» **Your goal**: Look through the material below and copy exactly the lines from the line with "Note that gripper" to the line with "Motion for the", those two lines included.

» **Stored data**:
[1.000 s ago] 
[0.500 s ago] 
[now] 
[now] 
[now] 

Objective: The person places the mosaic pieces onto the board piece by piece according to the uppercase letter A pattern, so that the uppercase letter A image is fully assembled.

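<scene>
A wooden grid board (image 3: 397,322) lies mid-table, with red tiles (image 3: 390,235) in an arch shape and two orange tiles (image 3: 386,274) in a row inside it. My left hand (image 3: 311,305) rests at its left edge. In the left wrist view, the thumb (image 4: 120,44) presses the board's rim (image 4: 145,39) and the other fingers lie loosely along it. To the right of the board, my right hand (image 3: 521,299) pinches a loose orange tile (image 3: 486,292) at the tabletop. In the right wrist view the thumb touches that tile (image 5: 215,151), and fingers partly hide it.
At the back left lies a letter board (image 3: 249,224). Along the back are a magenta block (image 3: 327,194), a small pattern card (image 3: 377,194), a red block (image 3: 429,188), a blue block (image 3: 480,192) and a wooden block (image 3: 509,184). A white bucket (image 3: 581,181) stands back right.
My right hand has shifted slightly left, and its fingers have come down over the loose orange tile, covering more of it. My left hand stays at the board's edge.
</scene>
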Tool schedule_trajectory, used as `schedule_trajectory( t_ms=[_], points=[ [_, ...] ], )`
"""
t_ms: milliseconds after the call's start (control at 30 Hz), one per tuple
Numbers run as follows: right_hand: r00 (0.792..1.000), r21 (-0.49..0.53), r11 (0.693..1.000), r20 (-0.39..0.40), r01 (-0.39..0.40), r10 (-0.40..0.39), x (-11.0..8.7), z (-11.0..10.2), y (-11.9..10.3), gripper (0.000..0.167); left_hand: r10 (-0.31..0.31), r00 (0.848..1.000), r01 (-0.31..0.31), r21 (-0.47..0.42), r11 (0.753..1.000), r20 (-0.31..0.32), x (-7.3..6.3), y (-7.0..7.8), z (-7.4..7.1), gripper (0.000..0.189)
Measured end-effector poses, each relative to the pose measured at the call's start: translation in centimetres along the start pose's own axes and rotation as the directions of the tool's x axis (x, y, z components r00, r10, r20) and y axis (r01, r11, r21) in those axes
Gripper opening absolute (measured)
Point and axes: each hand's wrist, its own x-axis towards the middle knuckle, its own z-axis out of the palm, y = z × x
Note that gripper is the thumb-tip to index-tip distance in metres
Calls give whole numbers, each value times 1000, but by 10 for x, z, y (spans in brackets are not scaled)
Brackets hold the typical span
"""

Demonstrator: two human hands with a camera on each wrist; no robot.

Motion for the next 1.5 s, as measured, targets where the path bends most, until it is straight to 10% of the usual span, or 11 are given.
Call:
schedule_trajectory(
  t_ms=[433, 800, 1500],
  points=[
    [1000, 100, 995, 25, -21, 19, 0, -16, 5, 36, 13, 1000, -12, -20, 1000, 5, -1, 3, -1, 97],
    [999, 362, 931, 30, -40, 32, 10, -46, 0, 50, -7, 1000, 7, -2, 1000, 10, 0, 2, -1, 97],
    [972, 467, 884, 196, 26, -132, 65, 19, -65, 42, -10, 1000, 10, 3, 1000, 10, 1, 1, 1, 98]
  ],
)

» **Answer box**:
Note that gripper is the thumb-tip to index-tip distance in metres
Calls give whole numbers, each value times 1000, but by 10 for x, z, y (spans in brackets are not scaled)
Brackets hold the typical span
"""

Demonstrator: two human hands with a camera on each wrist; no robot.

Motion for the next 1.5 s, as measured, targets where the path bends most, until it is straight to 10% of the usual span, or 11 are given.

This is the complete answer.